Antes de prosseguir importa clarificar que a concepção de classe social que aqui mobilizamos é assumidamente bourdiana. Não nos deteremos numa revisão crítica dessa concepção. Os princípios da sociologia das classes sociais de Bourdieu têm sido suficientemente escalpelizados em numerosos artigos e investigações, produzidos no quadro da sociologia portuguesa (Pereira, 2005; Silva, 2010) e além-fronteiras. Queremos, mesmo assim, avançar a definição sintética proposta por Atkinson (2010) em texto recente. Além de esclarecedora, faz jus à definição conceptual e aos usos empíricos que Bourdieu (mas também o próprio Atkinson) emprestou à noção em diversas investigações por si conduzidas. As classes sociais são definidas como

clusters de pessoas com reservas de capital semelhantes , condições de existência e habitus considerados conjuntamente para fins analíticos; são caracterizadas pelas suas “posições relativas” em relação às outras (classes) estruturadas em “dominante” (grande volume de capital), “dominada” (baixo volume) e “intermédia”, não por propriedades “substanciais”, traços ou condutas que se lhes associem — como ocupações particulares, concretas, efeitos, disposições ou práticas reveladoras de estilos de vida específicos. (Atkinson, 2010: 14)

Os dados em que nos apoiamos provêm da aplicação de um inquérito representativo com base no qual se procurou analisar o processo de inserção de jovens advogados de Lisboa no campo da advocacia portuguesa, recobrindo os primeiros cinco anos de ingresso na profissão (Chaves, 2010). O universo foi constituído por todos os indivíduos com idade inferior a 35 anos inscritos na Ordem dos Advogados na comarca de Lisboa entre 1 de Janeiro de 1998 e 31 de Dezembro de 2002.

 

Advogado: uma profissão selecta?

Em Portugal, a advocacia tem vindo a sofrer um crescimento intenso nas últimas três décadas. Nos primeiros três anos do século XXI a média de novas inscrições anuais na Ordem dos Advogados (OA) ultrapassou as 2000, tendo-se alcançado, em 2002, o patamar record de 2160 (Caetano, 2003: 68). Graças a este ritmo, o número de indivíduos matriculados na OA atingiu, no final de 2003, 31.183, sendo que, destes, 21.871 exerciam efectivamente a profissão. Tal “retrato” contrasta vivamente com o que se obtinha na primeira metade da década de 1960, período em que as novas inscrições anuais não ultrapassavam a centena.[2]
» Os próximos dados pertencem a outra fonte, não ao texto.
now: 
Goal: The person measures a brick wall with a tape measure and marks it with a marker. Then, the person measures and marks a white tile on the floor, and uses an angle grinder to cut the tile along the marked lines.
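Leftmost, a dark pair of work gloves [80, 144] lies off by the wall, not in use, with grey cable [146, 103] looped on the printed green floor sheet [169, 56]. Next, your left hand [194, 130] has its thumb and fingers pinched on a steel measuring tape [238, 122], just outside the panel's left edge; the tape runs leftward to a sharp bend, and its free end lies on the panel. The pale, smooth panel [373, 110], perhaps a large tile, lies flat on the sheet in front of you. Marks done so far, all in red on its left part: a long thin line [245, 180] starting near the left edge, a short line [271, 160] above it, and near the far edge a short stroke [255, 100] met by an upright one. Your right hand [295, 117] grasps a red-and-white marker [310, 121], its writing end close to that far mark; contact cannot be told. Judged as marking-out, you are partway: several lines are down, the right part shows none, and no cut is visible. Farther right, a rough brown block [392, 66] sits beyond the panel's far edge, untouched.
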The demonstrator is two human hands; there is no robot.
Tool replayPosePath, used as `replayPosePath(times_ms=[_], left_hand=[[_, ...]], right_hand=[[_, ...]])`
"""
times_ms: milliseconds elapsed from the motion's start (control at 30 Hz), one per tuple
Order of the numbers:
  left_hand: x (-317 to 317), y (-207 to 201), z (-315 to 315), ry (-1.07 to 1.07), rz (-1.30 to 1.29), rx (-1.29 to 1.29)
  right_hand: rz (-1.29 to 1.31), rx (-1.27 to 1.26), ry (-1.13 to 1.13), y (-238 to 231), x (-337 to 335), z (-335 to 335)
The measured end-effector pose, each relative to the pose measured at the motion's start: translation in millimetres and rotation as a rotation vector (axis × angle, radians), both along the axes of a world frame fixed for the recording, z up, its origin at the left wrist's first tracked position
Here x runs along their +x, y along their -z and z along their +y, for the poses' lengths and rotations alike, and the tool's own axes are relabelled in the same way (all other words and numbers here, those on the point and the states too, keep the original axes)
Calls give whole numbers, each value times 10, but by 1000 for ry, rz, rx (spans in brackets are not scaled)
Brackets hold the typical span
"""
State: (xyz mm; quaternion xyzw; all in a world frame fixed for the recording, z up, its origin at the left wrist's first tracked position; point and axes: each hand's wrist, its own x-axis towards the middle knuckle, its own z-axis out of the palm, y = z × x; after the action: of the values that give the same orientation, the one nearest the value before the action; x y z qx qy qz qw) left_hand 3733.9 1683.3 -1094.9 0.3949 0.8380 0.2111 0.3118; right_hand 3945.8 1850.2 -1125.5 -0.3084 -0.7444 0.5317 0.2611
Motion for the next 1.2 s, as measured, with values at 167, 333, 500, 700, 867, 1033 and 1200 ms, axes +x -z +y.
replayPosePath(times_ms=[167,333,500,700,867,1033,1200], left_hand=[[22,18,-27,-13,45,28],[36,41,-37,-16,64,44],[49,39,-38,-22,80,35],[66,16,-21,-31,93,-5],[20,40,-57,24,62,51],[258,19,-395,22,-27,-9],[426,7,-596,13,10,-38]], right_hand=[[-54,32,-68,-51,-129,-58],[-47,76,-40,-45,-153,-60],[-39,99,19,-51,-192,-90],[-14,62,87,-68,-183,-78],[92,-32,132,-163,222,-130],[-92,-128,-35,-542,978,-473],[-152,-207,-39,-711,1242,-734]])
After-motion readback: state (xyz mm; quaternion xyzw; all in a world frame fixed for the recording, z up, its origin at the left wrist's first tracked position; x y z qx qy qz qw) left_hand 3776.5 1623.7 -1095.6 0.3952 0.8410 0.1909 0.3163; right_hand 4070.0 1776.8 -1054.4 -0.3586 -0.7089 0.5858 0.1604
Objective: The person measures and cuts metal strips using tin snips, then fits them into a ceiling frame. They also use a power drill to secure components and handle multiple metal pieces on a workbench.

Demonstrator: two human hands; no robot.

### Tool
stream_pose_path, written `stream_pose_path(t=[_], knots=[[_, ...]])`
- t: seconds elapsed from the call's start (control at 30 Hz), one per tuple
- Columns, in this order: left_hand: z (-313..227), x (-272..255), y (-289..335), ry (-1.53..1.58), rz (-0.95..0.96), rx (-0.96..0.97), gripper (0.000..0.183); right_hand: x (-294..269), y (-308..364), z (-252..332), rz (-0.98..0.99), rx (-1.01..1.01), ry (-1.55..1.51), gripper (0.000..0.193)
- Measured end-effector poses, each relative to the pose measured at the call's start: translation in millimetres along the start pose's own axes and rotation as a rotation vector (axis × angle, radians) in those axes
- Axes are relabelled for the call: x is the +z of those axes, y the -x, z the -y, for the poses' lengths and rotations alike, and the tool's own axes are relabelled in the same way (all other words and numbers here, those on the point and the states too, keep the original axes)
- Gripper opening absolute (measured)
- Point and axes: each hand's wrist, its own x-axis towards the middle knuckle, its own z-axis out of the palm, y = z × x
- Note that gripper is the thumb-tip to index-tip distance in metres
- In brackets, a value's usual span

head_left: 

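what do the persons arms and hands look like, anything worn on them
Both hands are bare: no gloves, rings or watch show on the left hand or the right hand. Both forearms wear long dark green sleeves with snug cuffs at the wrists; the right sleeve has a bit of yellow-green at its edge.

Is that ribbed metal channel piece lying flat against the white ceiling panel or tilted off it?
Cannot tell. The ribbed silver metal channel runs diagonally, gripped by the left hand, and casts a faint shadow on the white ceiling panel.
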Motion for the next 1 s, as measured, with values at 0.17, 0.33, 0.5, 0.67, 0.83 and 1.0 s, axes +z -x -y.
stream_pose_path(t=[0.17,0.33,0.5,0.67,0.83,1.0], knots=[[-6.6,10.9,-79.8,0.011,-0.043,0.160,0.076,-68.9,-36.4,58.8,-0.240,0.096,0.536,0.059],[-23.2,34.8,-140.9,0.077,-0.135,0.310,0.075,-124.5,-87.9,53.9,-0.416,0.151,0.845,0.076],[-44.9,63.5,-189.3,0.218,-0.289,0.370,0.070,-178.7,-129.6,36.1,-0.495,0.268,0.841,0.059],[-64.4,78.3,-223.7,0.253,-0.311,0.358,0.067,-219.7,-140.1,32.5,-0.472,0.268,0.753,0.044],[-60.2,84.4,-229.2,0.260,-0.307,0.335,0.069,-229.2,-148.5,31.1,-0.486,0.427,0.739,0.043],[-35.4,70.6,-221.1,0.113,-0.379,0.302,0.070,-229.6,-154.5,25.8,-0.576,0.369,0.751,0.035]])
Este incremento espectacular permitiu que acedessem à profissão do foro elevados contingentes de indivíduos provenientes de classes sociais que antes apenas se encontravam aí residualmente representadas. Suscitam-nos porém resposta bastante crítica duas observações que a partir desse dado são geralmente esboçadas, dentro e fora do campo profissional. Uma primeira afirma que o ingresso na advocacia já não traduz qualquer processo de selecção social. Uma segunda sugere que essa profissão jurídica deixou de funcionar como meio eficaz de reprodução de classes dominantes no Portugal contemporâneo. Reservaremos grande parte deste texto ao propósito de desmontá-las.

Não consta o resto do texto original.